TASK DESCRIPTION> Among the lines below, restate word for word only those from the line with "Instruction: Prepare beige" through the line with "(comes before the", with both end lines kept.

[GIVEN RECORDS Boundary: Start]

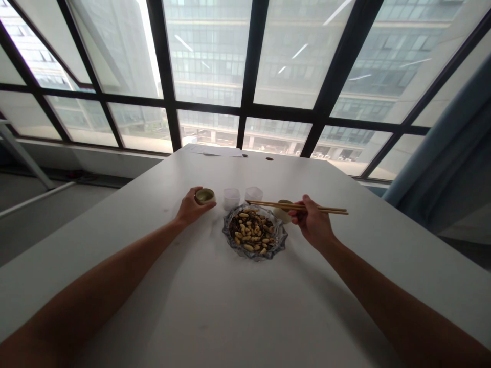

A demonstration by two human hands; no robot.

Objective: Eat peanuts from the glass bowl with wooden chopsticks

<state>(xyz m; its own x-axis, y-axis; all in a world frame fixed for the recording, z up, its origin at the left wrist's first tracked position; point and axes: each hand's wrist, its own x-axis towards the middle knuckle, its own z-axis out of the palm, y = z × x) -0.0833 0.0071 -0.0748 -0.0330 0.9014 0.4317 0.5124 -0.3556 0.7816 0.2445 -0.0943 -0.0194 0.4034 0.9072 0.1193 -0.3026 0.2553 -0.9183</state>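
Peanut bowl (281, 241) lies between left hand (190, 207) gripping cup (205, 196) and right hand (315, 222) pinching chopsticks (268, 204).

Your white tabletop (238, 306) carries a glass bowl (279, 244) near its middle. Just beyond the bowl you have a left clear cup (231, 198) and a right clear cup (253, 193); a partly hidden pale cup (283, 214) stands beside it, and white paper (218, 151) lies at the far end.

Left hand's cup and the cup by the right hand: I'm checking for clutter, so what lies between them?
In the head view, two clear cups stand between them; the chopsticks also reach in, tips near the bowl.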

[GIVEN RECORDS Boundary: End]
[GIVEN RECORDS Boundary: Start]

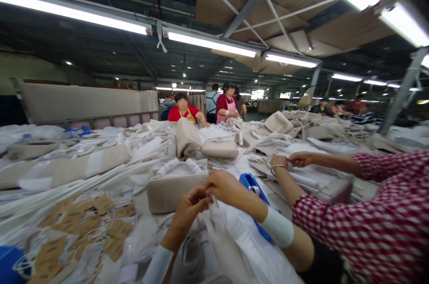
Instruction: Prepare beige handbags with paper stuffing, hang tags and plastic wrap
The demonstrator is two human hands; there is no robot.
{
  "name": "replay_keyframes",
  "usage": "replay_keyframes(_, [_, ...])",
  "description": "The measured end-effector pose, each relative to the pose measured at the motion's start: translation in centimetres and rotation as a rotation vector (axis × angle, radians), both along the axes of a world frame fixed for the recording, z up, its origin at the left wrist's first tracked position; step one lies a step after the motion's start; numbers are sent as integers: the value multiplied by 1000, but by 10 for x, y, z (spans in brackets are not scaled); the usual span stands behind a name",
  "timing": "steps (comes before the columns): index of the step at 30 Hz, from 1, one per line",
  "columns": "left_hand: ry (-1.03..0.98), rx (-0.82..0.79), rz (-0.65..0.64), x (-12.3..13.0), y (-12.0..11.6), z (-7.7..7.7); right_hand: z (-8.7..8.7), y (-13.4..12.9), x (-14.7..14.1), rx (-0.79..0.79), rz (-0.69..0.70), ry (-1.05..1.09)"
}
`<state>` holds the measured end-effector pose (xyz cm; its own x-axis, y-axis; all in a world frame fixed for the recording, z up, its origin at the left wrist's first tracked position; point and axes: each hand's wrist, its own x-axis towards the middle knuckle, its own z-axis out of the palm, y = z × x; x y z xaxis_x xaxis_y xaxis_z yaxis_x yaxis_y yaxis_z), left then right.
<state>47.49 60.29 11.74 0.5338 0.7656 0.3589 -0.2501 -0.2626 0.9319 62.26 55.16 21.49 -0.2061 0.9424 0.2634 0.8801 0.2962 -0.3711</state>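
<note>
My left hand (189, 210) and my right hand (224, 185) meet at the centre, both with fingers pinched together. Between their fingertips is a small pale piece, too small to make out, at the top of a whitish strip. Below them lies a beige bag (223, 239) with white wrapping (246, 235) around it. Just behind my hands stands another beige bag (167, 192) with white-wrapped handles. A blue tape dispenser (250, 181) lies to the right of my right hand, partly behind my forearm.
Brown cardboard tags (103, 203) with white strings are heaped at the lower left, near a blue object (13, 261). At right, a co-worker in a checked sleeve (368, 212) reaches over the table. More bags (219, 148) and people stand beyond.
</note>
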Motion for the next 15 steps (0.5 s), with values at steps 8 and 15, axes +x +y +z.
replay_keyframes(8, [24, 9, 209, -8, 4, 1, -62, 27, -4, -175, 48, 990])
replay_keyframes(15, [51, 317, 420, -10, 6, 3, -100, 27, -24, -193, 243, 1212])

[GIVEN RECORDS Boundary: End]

RESPONSE TO THIS EXERCISE>
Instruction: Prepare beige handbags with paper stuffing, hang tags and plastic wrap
The demonstrator is two human hands; there is no robot.
{
  "name": "replay_keyframes",
  "usage": "replay_keyframes(_, [_, ...])",
  "description": "The measured end-effector pose, each relative to the pose measured at the motion's start: translation in centimetres and rotation as a rotation vector (axis × angle, radians), both along the axes of a world frame fixed for the recording, z up, its origin at the left wrist's first tracked position; step one lies a step after the motion's start; numbers are sent as integers: the value multiplied by 1000, but by 10 for x, y, z (spans in brackets are not scaled); the usual span stands behind a name",
  "timing": "steps (comes before the columns): index of the step at 30 Hz, from 1, one per line",

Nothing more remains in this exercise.